In contrast to conventional tACS, amplitude-modulated tACS (AM-tACS) has
garnered attention, driven in part by efforts to minimize phosphene
occurrence during stimulation while examining the impact of tACS on
visual cognition performance (Thiele et al., 2021). A strategy employed
to achieve this goal involves embedding the target frequency into a
rapidly oscillating tACS in AM form (Thiele et al., 2021). This approach
aims to prevent phosphene occurrence (Thiele et al., 2021) and
contamination of neighboring ongoing neural activity (Witkowski et al.,
2016) during neural entrainment. Recent studies have emphasized the
crucial role of AM information in sensory encoding (Clarke et al., 2015;
Juan et al., 2021; Nguyen et al., 2019; Ryu et al., 2017). Specifically,
one study by Hsu et al.(2023) provided direct insights into the effects
of AM-tACS on visual awareness, shedding light on the role of AM in
tACS-induced phosphene perception. The study applied AM-tACS with
carrier frequencies of 10, 14, 18, and 22 Hz, and AM frequencies of 0,
2, and 4 Hz. The results indicated that AM-tACS-induced phosphene
perception exhibited higher thresholds and a slower flash rate,
suggesting that the AM frequency exerts a more substantial influence on
phosphene perception than the carrier frequency. Nevertheless, our
understanding of how AM frequency influences visual perception is still
in its early stages (Juan et al., 2021; Nguyen et al., 2019). In the
study, we build upon our previous work and investigate the neural
mechanisms underlying phosphene perception induced by transcranial
electric brain stimulation.
To comprehend phosphene perception, it is imperative to deconstruct the
biophysiological effects induced by tACS. This technique entails the
application of an alternating current, where the polarities—referred
to as the ”source” and ”sink” of the electricity—rhythmically switch
between the two electrodes. Unlike phosphene elicitation through
transcranial magnetic stimulation, where magnetic pulses induce neural
firing in the visual cortex, scalp electric stimulation is not potent
enough to directly provoke action potentials in the cortex (Asamoah et
al., 2019; Y.-Z. Huang, 2017; Vöröslakos et al., 2018). Nevertheless,
the oscillations of the electric field can modulate the rhythms of
spontaneous neural firing, resulting in synchronous excitation and
inhibition during specific oscillatory phases (Wischnewski et al.,
2023). Additionally, tACS may induce ephaptic coupling (Anastassiou et
al., 2011; Han et al., 2018), a phenomenon wherein non-synaptic
interneural communication occurs via extracellular potential
oscillation. This is considered one of the electromagnetic foundations
for the occurrence of consciousness (Hunt, 2020; Hunt et al., 2022; Hunt
& Jones, 2023; McFadden, 2021). The application of tACS, therefore,
brings about both rhythmic changes in the electric field and the
alternating polarity (excitatory or inhibitory phase). Considering that
no phosphene has been reported during monotonous transcranial direct
current stimulation (tDCS), it is plausible that electric oscillation
plays a pivotal role in inducing phosphene perception.

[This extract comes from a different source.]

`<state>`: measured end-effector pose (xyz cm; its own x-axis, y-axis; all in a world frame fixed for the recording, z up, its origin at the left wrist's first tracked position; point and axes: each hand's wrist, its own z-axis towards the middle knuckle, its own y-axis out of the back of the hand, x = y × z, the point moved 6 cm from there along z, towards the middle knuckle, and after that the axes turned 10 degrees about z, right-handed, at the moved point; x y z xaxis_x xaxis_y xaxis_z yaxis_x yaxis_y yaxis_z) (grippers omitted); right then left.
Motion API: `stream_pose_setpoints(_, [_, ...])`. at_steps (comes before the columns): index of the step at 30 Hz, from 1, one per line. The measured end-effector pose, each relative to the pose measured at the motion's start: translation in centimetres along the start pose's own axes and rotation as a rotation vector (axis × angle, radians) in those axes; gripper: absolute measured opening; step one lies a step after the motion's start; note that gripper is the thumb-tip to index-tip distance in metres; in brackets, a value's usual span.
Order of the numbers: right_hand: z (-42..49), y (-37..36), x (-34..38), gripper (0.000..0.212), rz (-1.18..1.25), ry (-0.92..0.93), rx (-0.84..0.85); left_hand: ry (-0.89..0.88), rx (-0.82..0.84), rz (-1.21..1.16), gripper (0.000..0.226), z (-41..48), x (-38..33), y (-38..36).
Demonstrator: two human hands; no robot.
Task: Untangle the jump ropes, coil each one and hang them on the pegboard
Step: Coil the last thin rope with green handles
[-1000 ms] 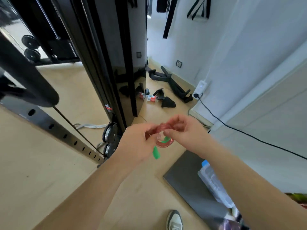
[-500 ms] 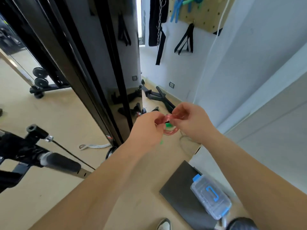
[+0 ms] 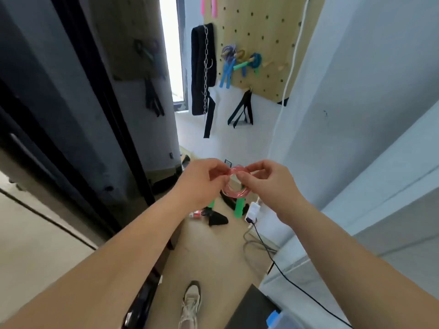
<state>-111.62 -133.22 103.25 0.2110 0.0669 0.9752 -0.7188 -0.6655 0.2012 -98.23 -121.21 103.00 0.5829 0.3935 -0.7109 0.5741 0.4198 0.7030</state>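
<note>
Centrally, one pink coiled jump rope (image 3: 236,186), its two green handles (image 3: 238,207) dangling at six o'clock, is pinched by left hand (image 3: 202,184) at ten o'clock and right hand (image 3: 263,184) at two o'clock of the coil, with three hung ropes (image 3: 240,54) on the pegboard (image 3: 266,32) at twelve o'clock.

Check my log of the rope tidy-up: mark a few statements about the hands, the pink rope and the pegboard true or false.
1. The left hand and the right hand both pinch the pink coil. True.
2. The coil's handles are blue. False: green handles hang below it.
3. The pegboard already carries other ropes. True.
4. The pink coil hangs on a peg. False: the hands hold it, apart from the board.
</note>
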Motion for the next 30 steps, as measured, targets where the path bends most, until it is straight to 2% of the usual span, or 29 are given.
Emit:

One potential method to test this hypothesis is to dissociate the
effects of rhythmic changes in electric field vs. alternating polarity.
To do this, the present study employs oscillatory transcranial direct
current stimulation (otDCS), where the current oscillation is confined
to one polarity—either positive or negative—to eliminate the
influence of polarity switching. Previous studies utilizing otDCS for
modulating cognitive function have demonstrated that otDCS can induce
changes in excitability (Antal et al., 2008; Bergmann et al., 2009;
Groppa et al., 2010) and neural entrainment (Vulić et al., 2021;
Živanović et al., 2022), combining characteristics of both tDCS and
tACS.
Evans et al. (2021) used sinusoidal direct current on the scalp,
eliciting phosphenes without polarity differences, focusing only on
threshold measurement. In the study, we employed various measurements,
including response times (RT), ratings of perceived brightness, flash
rate, and confidence, along with indices of threshold intensity and
pattern drawing. This comprehensive approach allows us to thoroughly
investigate the features of phosphenes induced by both otDCS and tACS,
facilitating direct comparison of potential differences between them. We
hypothesize that if current oscillation plays a crucial role in inducing
phosphene perception, phosphenes should be observed in both anodal and
cathodal otDCS.
While the primary neural effect of tACS is synchronization rather than a
general firing rate increase (Wischnewski et al., 2023), the polarity of
otDCS may not affect the threshold intensity or interact with the AM
frequency. However, ratings on other perceptual reports may be
influenced by polarity if it is involved in the general firing rate. Hsu
and his colleagues (2023) delved into the characterization of phosphene
content by instructing participants to report on the pattern and flash
rate of tACS-induced phosphenes. In terms of flash rate scoring, they
demonstrated a linear effect of carrier frequency in sinusoidal tACS.
Interestingly, they found that the amplitude modulation (AM) frequency
could override the carrier frequency, disrupting the linear relationship
and resulting in a slower flash rate. These findings suggested the
intriguing possibility that AM may take precedence over carrier
frequency in influencing the perception system. Numerous previous
studies have indicated the ability of the visual neural system to
capture envelope information at both retinal (Ryu et al., 2017) and
visual cortical (Nguyen et al., 2019; Shapley, 1998) levels.
Additionally, a simulation study (Negahbani et al., 2018) demonstrated
that the local field potential could synchronize with the AM frequency
when applying AM-tACS to simulated pyramidal cortical cells.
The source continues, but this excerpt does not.